* **TASK REQUIREMENTS**
Go through the records below and return each line that has "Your" in it.

* **STORED DATA**

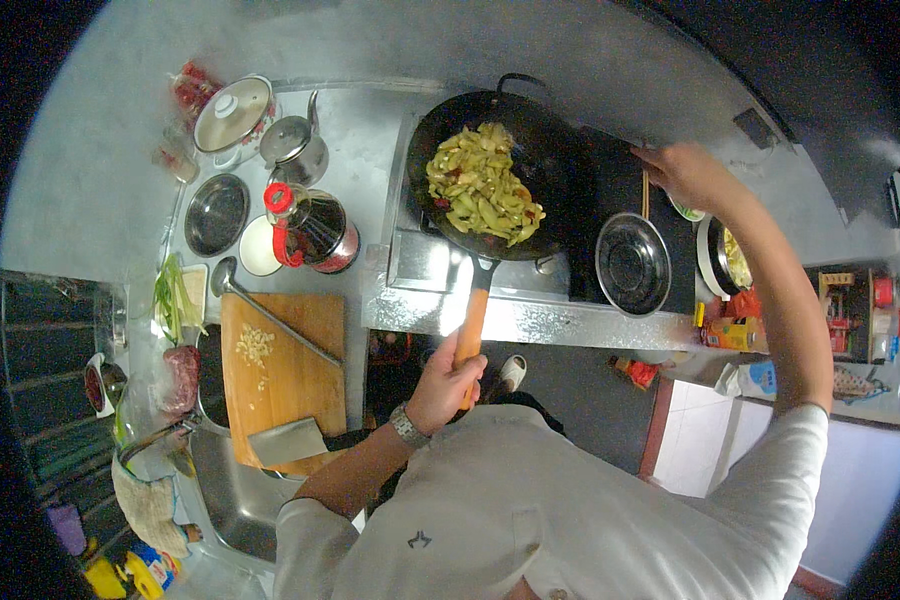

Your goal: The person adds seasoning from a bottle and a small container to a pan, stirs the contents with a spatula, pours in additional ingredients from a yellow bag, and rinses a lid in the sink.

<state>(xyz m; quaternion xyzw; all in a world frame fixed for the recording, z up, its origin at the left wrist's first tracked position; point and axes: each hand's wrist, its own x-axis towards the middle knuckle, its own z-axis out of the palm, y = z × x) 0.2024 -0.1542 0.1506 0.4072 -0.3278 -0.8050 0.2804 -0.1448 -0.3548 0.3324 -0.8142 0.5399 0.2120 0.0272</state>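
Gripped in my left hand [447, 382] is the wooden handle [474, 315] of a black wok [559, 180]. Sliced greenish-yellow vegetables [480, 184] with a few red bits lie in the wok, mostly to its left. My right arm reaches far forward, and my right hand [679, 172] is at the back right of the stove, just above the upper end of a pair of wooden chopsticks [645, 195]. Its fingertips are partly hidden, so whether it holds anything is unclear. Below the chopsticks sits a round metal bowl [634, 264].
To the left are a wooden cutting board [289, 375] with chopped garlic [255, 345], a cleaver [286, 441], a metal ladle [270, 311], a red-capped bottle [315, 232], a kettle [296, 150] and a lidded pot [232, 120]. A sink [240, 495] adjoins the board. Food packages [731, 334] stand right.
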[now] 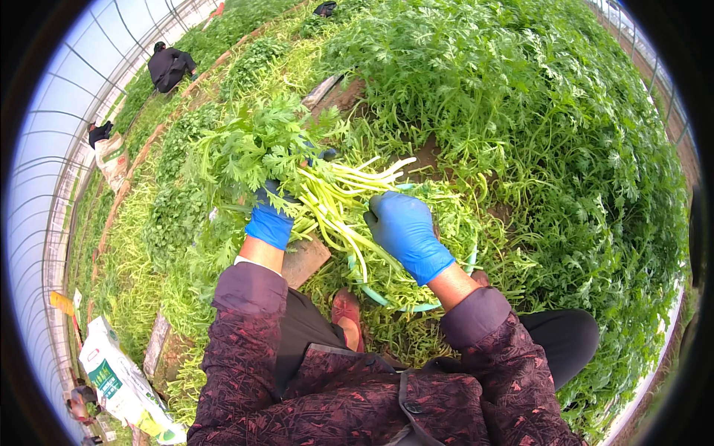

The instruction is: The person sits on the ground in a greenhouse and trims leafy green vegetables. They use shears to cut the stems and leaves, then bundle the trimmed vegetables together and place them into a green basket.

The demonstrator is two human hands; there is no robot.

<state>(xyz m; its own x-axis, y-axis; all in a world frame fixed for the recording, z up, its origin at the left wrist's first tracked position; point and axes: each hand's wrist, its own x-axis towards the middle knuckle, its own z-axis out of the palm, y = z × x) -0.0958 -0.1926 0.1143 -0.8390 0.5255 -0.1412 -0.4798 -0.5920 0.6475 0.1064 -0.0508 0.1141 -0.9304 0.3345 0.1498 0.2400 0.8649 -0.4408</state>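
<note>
My left hand, in a blue glove, is closed around a bunch of leafy greens that look like crown daisy. The leaves spread up and left from it, while the pale cut stems fan out to the right. Leaves cover part of that hand's fingers. My right hand, also gloved in blue, is curled at the lower ends of the stems; whether its fingers grip one is hidden. Below it a teal ring, perhaps a container's rim, surrounds loose leaves and stem scraps.
Dense standing greens fill the right side. A brown block lies by my red shoe. At lower left is a printed white bag; farther up, a beige sack. A person crouches beyond the rows.
</note>
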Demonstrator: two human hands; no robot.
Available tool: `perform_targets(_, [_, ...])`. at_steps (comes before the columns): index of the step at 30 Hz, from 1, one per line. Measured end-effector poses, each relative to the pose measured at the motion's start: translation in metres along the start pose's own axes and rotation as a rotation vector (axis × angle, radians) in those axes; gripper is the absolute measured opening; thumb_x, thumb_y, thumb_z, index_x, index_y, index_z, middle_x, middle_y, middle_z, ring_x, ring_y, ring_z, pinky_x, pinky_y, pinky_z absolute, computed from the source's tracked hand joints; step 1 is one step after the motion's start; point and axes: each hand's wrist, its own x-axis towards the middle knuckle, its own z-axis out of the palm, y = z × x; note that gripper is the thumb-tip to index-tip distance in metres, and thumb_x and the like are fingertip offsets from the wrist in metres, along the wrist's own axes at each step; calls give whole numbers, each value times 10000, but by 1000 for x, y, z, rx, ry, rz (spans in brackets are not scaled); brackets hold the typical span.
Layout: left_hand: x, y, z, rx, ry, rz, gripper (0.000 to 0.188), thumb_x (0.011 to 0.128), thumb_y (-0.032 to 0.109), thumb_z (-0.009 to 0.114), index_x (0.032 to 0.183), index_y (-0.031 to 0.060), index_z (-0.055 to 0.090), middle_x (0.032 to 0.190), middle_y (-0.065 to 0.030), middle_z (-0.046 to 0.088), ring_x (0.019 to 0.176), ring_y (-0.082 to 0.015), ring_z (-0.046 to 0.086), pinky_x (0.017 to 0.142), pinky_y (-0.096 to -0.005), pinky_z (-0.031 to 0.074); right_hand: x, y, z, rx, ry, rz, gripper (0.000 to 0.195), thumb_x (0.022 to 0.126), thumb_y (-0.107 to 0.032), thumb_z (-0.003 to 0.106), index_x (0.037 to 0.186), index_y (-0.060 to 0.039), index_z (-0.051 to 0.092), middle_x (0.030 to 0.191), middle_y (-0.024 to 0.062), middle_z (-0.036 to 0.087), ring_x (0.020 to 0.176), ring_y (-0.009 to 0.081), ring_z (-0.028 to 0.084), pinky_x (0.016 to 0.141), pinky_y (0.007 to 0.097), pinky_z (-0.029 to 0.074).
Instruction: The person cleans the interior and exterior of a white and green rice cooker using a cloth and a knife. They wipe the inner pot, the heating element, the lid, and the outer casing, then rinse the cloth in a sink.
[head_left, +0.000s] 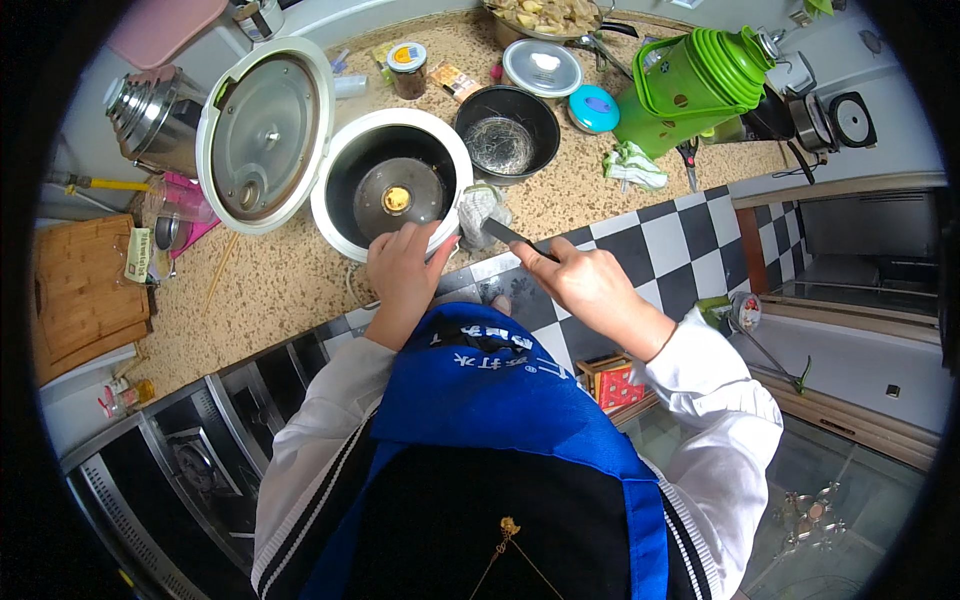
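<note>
A white rice cooker (465, 161) stands on the speckled counter with its lid (266, 142) raised. Its cavity lacks the inner pot, so the dark heating plate (375, 202) with a yellowish centre is exposed. My left hand (405, 266) grips the cooker's near rim, fingers over the edge. In my right hand (585, 277) is a dark-bladed knife (501, 229), held by its black handle. Its tip meets a crumpled grey-white cloth (480, 210) beside the cooker; whether the cloth is wrapped on the blade I cannot tell. A black inner pot (506, 135) sits just right of the cooker.
Behind are a lidded bowl (541, 67), a blue round container (593, 109) and a jar (407, 71). Green stacked bins (682, 82), a striped cloth (636, 165) and red-black scissors (688, 157) lie right. Leftward stand a steel container (154, 112) and wooden cutting board (90, 285).
</note>
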Motion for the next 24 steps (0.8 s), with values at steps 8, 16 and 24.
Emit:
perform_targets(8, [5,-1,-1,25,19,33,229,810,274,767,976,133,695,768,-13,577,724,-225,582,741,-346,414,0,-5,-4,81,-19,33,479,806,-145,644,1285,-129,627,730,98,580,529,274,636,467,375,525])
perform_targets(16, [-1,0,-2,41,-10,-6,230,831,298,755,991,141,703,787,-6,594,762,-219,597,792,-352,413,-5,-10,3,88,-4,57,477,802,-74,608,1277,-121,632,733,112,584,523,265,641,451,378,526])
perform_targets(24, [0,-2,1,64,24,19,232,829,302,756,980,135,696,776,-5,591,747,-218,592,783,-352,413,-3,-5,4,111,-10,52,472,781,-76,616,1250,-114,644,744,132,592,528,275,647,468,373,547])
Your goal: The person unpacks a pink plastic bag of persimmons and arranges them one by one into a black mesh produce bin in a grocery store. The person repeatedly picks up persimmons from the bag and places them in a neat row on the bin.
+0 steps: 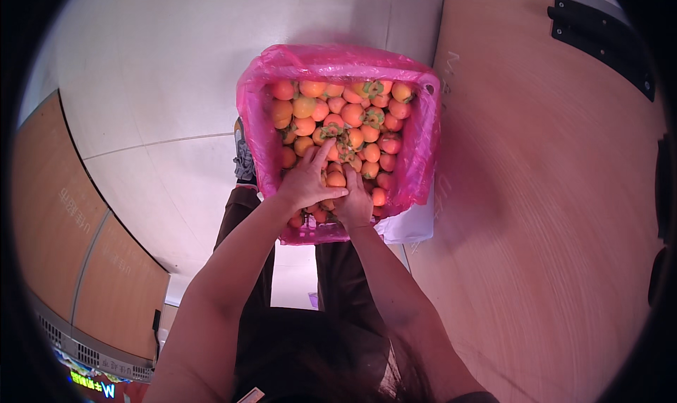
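Note:
Orange persimmons with green leafy caps fill a crate lined with a pink plastic bag. My left hand rests on the fruit near the crate's close side. Its thumb and fingers are spread, with one persimmon in the gap between them. Just to the right, my right hand reaches among the fruit with its fingers pointing away from me. Its fingertips dip between persimmons, so I cannot tell whether they grip one. Both hands touch fruit, and the left thumb tip lies close to the right hand.
A wood-grain panel with black metal brackets stands close on the right. Wood-grain cabinets line the left across the pale tiled floor. My grey shoe is beside the crate's left wall.

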A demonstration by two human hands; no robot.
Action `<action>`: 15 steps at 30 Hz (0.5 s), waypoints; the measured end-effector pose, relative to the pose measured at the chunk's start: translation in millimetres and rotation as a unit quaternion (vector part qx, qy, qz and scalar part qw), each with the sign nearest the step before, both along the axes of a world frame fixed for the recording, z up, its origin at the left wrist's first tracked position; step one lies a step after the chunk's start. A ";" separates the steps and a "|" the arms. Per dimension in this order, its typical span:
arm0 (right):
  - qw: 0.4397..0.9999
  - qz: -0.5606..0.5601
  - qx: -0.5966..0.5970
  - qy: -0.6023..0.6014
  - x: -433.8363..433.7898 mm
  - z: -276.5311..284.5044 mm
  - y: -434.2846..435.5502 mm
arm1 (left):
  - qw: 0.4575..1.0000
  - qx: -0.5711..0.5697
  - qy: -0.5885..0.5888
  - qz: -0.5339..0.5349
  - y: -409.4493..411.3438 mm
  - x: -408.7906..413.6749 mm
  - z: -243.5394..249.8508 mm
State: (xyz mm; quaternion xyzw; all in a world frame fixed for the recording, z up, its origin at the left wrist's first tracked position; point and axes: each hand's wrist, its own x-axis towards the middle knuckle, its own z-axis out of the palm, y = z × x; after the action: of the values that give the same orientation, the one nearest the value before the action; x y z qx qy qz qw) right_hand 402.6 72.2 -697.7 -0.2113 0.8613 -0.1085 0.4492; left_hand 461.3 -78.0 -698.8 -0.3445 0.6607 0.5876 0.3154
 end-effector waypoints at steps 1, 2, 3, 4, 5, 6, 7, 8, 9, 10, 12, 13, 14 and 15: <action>1.000 -0.002 -0.004 0.003 -0.5 1.0 -1.4 | 1.000 0.012 -0.001 0.011 -1.2 -1.1 -0.3; 1.000 0.003 -0.003 -0.002 -1.1 1.8 -3.3 | 0.999 0.021 -0.002 0.024 -2.0 -2.1 -0.4; 1.000 0.006 -0.002 -0.001 -2.3 2.4 -5.0 | 0.999 0.031 -0.002 0.037 -2.3 -2.9 -0.3; 1.000 0.008 -0.001 0.000 -4.0 3.2 -6.2 | 0.998 0.044 -0.007 0.048 -2.3 -3.3 0.2; 1.000 -0.007 0.005 -0.021 -6.3 4.0 -7.1 | 0.997 0.057 -0.011 0.060 -2.3 -3.6 0.7; 0.999 -0.022 0.011 -0.043 -9.3 5.0 -7.0 | 0.995 0.070 -0.011 0.074 -2.6 -4.0 0.9; 0.997 -0.034 0.006 -0.064 -12.1 6.2 -6.9 | 0.996 0.068 0.005 0.062 -3.4 -4.8 0.8; 0.993 -0.057 -0.016 -0.101 -16.0 8.0 -5.5 | 0.996 0.065 0.024 0.051 -5.6 -5.4 0.5; 0.986 -0.075 -0.049 -0.138 -20.9 10.3 -3.3 | 0.997 0.067 0.028 0.036 -8.6 -6.5 -0.3; 0.977 -0.095 -0.092 -0.164 -25.2 11.8 -2.0 | 0.993 0.100 0.024 0.050 -13.2 -7.3 -1.1; 0.977 -0.060 -0.119 -0.167 -34.9 14.2 0.2 | 0.981 0.181 -0.010 0.066 -23.3 -10.2 -4.6; 0.977 -0.044 -0.136 -0.161 -39.8 15.2 0.7 | 0.976 0.206 -0.021 0.069 -27.6 -13.2 -7.5; 0.976 -0.029 -0.158 -0.145 -45.0 13.6 -1.0 | 0.970 0.231 -0.033 0.072 -32.6 -15.5 -10.7; 0.957 -0.111 -0.126 -0.236 -50.4 12.0 -2.7 | 0.963 0.255 -0.051 0.073 -35.8 -17.6 -13.2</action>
State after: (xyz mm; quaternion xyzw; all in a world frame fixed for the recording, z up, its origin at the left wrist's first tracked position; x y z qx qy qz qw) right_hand 352.2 69.5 -685.7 -0.1380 0.7282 -0.3119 0.5944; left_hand 443.7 -113.8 -712.0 -0.3293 0.4456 0.7396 0.3821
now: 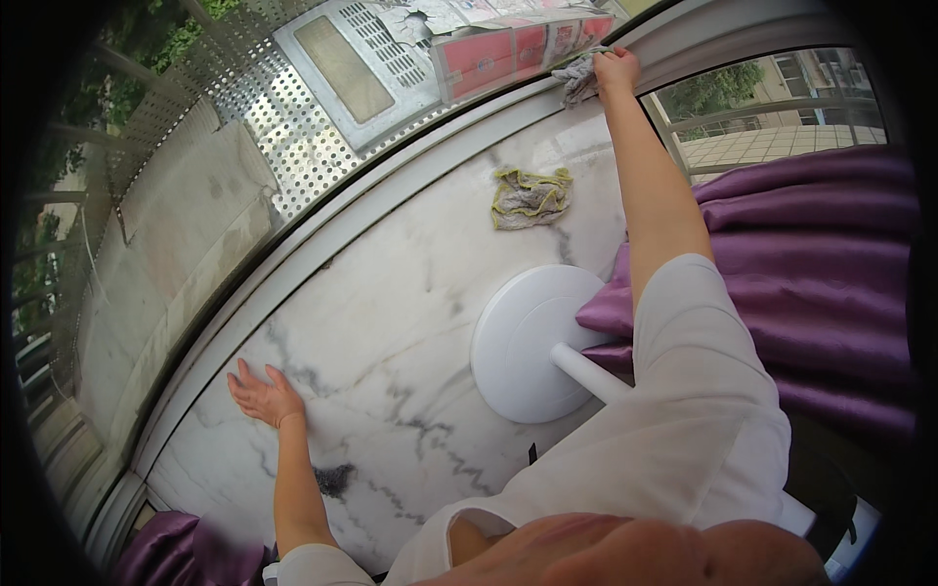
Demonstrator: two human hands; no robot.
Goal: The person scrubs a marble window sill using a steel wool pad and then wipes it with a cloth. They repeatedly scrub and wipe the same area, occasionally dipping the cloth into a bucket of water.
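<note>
My right hand (pixel 618 71) grips a crumpled grey cloth (pixel 579 79) at the far right end of the window track (pixel 410 176), with the arm stretched out. My left hand (pixel 265 394) is at the left, fingers spread and holding nothing, over the marble windowsill (pixel 381 315) near the track; it seems to rest on the stone. A second cloth (pixel 531 199), grey with yellow-green edging, lies crumpled on the sill below my right hand.
A white round base with a post (pixel 538 344) stands on the sill, partly behind my right arm. Purple curtains hang at the right (pixel 813 271) and lower left (pixel 157 549). Beyond the track are a perforated metal sheet (pixel 293 139), a metal panel (pixel 359 73) and a red-and-white printed sheet (pixel 506 58).
</note>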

* **REPLY**
Your goal: The person adds seasoning from a bottle and a small container to a pan, stirs the contents with a spatula, pours in additional ingredients from a yellow bag, and rinses a lid in the sink.
Your goal: The person unpacks a pink plastic bag of persimmons and arranges them one by one into a black mesh produce bin in a grocery store. The person repeatedly picks up persimmons from the bag and places them in a neat row on the bin.

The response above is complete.